In 1965, he made his first appearance in the rejected Star Trek pilot, “The Cage”, and would go on to play the character of Mr. Spock until 1969, followed by seven further feature films and a number of guest slots in various sequels. His character of Spock generated a significant cultural impact and three Emmy Award nominations; TV Guide named Spock one of the 50 greatest TV characters.
During this time, Nimoy also won acclaim for a series of stage roles. He appeared in such plays as Vincent, Fiddler on the Roof, The Man in the Glass Booth, Oliver!, Six Rms Riv Vu, Full Circle, Camelot, One Flew Over the Cuckoo’s Nest, The King and I, Caligula, The Four Poster, Twelfth Night, Sherlock Holmes, Equus and My Fair Lady.
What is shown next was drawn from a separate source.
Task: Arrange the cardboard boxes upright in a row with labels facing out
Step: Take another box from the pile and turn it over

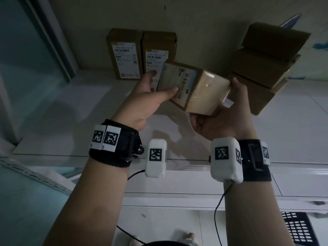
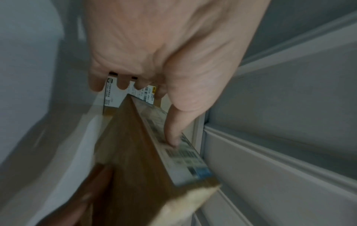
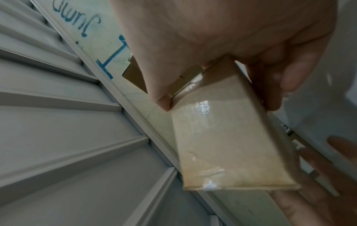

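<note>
Held box: I have the cardboard box (image 1: 193, 87) in the air between both hands, tilted, above the white shelf (image 1: 71, 110), near the two standing boxes.
Left hand: my left hand (image 1: 150, 96) pinches the labelled end, thumb pressed on the shipping label (image 1: 179, 82), fingers behind it.
Right hand: my right hand (image 1: 223, 118) cups the taped end from below, thumb up its right side, fingers curled round the far side.
Row so far: two upright boxes (image 1: 142, 54) stand touching each other against the far wall, labels facing me.
Waiting stack: more boxes (image 1: 262, 68) lie piled at the far right, well apart from the row.
Risk, knock: the box's far left corner hangs just in front of the right upright box; as I see it, a careless swing could tip that one over.
Risk, slip: the glossy tape under my right hand looks slick, so I judge the box may slide as I turn it.
Risk, facing: the label points up and left now; setting it down without finishing the turn would hide it.
</note>
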### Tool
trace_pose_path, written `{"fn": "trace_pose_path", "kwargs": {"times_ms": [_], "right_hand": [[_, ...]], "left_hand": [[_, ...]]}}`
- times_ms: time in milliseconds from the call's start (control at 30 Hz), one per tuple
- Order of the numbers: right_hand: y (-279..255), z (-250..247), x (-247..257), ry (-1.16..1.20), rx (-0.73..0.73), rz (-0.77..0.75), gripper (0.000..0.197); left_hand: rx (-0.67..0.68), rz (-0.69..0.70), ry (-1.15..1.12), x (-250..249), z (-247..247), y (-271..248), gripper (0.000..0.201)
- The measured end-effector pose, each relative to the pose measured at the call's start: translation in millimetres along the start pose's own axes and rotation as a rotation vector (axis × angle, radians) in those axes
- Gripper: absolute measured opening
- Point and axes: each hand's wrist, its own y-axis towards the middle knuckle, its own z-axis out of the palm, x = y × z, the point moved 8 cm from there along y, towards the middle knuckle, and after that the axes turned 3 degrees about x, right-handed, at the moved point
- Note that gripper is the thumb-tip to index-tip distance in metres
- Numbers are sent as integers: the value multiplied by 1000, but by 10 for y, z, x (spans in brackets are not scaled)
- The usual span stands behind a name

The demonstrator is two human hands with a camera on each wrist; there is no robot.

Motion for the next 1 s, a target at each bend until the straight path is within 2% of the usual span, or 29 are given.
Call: {"fn": "trace_pose_path", "kwargs": {"times_ms": [100, 200, 267, 333, 400, 500, 567, 667, 800, 933, 1000], "right_hand": [[2, -62, -25, -27, -20, 0, 92], [6, -131, -50, -53, -50, -10, 89], [5, -150, -54, -46, -60, -21, 78], [6, -153, -48, -61, -72, -39, 77], [9, -136, -36, -80, -72, -59, 78], [5, -84, -19, -125, -63, -85, 80], [7, -40, -15, -176, -51, -102, 82], [8, 19, -18, -235, -36, -151, 76], [3, 76, -49, -346, -22, -173, 36], [-7, 92, -64, -395, -38, -168, 36], [-19, 80, -70, -402, -71, -158, 49]], "left_hand": [[26, 29, -26, 11, -26, 6, 129], [84, 24, -104, 9, 16, -30, 125], [79, -5, -121, 43, 22, -52, 126], [63, -12, -109, 73, 26, -86, 126], [49, -6, -89, 67, 34, -139, 112], [30, 19, -68, 16, 42, -181, 61], [22, 22, -99, 10, 31, -183, 44], [15, 24, -127, 11, 9, -183, 40], [-13, 43, -126, 6, -6, -204, 41], [-17, 49, -100, -14, 20, -242, 42], [-18, 65, -67, -38, 17, -260, 42]]}}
Leonard Nimoy also released five albums of vocal recordings on Dot Records, including Trek-related songs such as “Highly Illogical”, and cover versions of popular tunes, such as “Proud Mary”.
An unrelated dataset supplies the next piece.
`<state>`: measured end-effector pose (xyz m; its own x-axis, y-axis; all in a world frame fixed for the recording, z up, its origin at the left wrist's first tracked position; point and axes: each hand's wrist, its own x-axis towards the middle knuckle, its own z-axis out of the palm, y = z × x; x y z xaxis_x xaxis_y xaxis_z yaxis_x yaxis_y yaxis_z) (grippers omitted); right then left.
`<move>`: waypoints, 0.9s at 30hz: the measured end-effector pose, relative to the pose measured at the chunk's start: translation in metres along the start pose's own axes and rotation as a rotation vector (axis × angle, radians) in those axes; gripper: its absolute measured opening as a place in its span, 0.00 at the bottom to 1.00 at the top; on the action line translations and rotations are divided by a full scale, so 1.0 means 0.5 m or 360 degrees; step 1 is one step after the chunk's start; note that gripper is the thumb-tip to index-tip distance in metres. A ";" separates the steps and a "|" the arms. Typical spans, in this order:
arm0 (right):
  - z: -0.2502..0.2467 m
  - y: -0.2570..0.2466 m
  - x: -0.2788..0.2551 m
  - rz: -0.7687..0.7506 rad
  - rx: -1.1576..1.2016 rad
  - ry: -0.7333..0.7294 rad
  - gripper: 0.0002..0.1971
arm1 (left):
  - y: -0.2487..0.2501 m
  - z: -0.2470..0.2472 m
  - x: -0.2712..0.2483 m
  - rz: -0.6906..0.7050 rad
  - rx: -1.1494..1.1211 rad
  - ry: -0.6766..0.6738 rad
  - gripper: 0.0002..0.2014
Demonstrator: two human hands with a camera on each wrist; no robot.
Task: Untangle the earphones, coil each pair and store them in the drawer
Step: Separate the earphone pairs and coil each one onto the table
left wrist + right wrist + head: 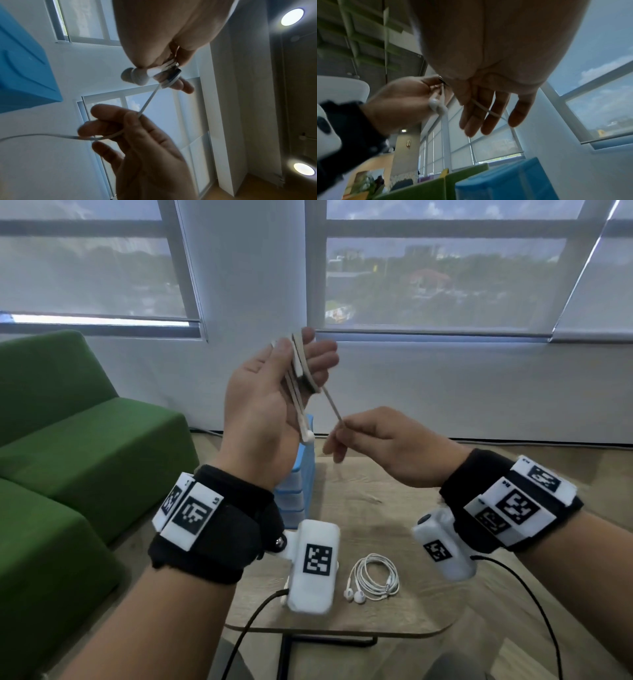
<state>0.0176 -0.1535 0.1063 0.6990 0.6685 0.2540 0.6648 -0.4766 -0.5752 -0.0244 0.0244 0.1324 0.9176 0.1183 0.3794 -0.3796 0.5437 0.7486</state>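
Note:
I hold up my left hand (305, 352), palm towards me, with a white earphone cable (303, 368) wound in loops round its fingers. The thumb pins the strands, and the two earbuds (308, 436) dangle below the palm. From the loops a taut stretch of cable (149, 101) runs down to my right hand (342, 429), which pinches it between thumb and forefinger. The loose tail trails off to the left in the left wrist view. A second pair of earphones (373, 577) lies coiled on the wooden table (394, 621). The blue drawer unit (298, 484) stands behind my left wrist.
A green sofa (78, 446) runs along the left of the table. Behind it are a white wall and windows with blinds. Black cables from the wrist cameras hang over the table's near edge.

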 end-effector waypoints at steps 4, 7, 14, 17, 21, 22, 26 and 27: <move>-0.029 -0.049 -0.008 -0.0063 0.0276 -0.0278 0.16 | -0.026 -0.007 0.006 0.0201 0.0423 0.0101 0.13; -0.065 -0.076 -0.002 -0.0021 0.0339 -0.0219 0.17 | -0.047 -0.020 0.005 0.0346 0.1111 -0.0033 0.15; -0.149 -0.065 0.024 0.0020 -0.0241 0.0134 0.14 | -0.043 -0.016 -0.010 0.0177 0.1435 -0.0304 0.17; -0.142 -0.053 0.024 -0.0037 -0.0177 0.0175 0.11 | -0.025 -0.009 -0.013 -0.0049 0.1160 -0.0372 0.18; -0.087 -0.030 0.010 -0.0037 -0.0017 0.0172 0.14 | 0.001 0.007 -0.015 -0.0250 0.0523 -0.0421 0.23; -0.068 -0.024 0.005 -0.0008 0.0064 0.0151 0.14 | 0.007 0.009 -0.016 -0.0279 0.0390 -0.0405 0.24; -0.007 -0.017 -0.013 0.0085 0.0318 -0.0024 0.14 | -0.005 0.000 -0.015 -0.0230 0.0192 -0.0255 0.21; 0.002 -0.022 -0.017 0.0091 0.0280 -0.0091 0.14 | -0.013 -0.006 -0.012 -0.0188 0.0217 -0.0180 0.19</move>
<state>0.0041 -0.1533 0.1096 0.7149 0.6769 0.1752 0.5646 -0.4110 -0.7157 -0.0273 0.0224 0.1235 0.9405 -0.0378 0.3377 -0.2897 0.4300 0.8551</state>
Later on he played Dr. David Kibner in Invasion of the Body Snatchers, as Dr. Jekyll and Mr. Hyde in The Pagemaster and as Mustapha Mond in Aldous Huxley’s Brave New World.. He also did occasional work as a voice actor in animated feature films, including the character of Galvatron in The Transformers: The Movie in 1986.
Together with John De Lancie, Leonard Nimoy created audio dramatizations of: The Time Machine, A Journey to the Center of the Earth, The Lost World, The Invisible Man, and The First Men in the Moon.
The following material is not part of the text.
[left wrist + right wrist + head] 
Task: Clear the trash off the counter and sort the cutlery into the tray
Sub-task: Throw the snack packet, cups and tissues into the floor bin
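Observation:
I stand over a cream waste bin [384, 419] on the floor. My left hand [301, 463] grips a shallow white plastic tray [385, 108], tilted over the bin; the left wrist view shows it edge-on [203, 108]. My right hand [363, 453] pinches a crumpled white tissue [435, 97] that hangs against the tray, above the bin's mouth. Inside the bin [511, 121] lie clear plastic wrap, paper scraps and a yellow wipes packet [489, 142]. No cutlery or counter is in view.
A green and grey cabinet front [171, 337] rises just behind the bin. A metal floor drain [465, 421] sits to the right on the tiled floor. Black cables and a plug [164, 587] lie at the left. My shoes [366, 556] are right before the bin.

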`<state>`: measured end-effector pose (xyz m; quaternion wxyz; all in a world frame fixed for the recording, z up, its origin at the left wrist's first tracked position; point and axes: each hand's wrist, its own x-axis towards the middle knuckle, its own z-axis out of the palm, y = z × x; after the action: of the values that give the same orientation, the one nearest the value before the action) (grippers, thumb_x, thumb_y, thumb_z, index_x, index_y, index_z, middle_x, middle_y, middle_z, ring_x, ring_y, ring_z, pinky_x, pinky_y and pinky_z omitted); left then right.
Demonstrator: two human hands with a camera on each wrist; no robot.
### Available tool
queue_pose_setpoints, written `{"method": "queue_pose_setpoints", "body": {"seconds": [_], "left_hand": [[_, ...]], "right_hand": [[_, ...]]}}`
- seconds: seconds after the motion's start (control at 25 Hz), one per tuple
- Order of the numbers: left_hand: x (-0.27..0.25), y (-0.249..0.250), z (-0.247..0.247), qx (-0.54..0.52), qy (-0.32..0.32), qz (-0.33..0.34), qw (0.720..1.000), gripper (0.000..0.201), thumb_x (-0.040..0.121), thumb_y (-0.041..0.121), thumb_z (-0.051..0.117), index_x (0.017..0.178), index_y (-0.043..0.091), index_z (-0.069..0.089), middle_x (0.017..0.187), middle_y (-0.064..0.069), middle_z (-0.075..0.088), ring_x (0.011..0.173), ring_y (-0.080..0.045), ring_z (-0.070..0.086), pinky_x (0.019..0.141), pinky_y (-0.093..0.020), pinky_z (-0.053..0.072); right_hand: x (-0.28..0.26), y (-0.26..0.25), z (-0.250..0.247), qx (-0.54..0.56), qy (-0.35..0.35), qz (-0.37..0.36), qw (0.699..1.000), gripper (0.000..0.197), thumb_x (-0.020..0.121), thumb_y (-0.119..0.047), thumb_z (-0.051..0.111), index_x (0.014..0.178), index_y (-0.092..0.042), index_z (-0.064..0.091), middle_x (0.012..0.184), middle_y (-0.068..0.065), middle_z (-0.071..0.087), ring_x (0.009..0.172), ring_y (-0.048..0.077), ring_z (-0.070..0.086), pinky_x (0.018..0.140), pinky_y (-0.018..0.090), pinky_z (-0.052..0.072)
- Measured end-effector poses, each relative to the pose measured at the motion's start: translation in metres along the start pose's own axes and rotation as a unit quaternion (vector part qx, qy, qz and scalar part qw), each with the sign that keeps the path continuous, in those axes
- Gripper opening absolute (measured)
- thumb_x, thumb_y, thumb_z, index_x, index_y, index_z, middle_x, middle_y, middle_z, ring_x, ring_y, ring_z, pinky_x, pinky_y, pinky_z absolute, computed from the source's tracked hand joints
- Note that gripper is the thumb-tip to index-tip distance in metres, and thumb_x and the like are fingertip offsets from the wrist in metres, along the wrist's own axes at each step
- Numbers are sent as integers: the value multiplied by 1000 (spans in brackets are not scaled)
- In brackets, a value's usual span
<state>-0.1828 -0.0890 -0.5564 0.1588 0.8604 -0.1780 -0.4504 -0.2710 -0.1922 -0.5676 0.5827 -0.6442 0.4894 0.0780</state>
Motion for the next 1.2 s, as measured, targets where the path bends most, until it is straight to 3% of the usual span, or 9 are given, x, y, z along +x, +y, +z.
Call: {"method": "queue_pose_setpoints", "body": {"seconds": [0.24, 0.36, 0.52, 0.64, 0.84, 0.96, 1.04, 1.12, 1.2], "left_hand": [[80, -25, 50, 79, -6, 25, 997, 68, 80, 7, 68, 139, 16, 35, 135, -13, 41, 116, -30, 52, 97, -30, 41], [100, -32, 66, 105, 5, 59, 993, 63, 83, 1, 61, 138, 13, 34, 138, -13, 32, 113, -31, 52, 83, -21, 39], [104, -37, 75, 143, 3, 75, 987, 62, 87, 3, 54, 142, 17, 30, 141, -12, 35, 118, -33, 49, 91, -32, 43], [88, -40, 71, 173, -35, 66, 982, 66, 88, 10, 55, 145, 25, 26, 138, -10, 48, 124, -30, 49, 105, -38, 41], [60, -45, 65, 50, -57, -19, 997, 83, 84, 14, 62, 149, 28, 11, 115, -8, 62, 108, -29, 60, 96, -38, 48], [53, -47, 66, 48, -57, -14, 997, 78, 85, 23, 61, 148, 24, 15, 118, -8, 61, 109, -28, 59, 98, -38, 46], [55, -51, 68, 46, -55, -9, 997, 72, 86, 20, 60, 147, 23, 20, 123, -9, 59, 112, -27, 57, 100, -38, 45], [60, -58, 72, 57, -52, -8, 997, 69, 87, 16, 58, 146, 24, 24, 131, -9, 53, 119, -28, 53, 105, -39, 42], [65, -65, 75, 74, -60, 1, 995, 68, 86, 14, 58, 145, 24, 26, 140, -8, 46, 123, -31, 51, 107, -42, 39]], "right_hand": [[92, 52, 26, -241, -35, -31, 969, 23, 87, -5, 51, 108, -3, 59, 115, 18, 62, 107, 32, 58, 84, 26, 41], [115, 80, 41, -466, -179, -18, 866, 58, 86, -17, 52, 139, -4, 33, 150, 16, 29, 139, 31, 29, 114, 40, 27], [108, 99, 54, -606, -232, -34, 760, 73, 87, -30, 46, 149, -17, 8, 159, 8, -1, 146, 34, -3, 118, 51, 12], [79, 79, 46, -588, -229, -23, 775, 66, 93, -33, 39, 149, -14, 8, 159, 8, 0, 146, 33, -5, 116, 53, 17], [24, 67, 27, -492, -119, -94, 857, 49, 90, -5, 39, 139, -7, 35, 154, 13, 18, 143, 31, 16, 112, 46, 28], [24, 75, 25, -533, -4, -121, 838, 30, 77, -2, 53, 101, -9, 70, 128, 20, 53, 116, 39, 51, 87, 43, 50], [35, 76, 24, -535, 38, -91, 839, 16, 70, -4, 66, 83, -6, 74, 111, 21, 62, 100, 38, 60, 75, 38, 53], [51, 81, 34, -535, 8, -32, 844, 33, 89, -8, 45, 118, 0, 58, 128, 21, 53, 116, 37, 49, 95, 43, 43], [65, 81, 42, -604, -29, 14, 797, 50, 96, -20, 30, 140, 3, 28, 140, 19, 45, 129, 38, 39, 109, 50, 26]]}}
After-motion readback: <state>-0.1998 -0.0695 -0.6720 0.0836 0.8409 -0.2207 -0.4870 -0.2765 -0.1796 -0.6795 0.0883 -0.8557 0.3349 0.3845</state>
Among other audio productions where he intervened in the narration of the English version of the Sega Dreamcast game Seaman, the promotion of Y2K educational films, and a series of voiceovers for the computer game Civilization IV. He was also known for the TV series Next Wave where he interviewed people about technology and for being the host of the documentary film The Once and Future Griffith Observatory, running in the Leonard Nimoy Event Horizon Theater.
Leonard Nimoy passed away on February 27, 2015, at the age of 83, in his Bel Air home.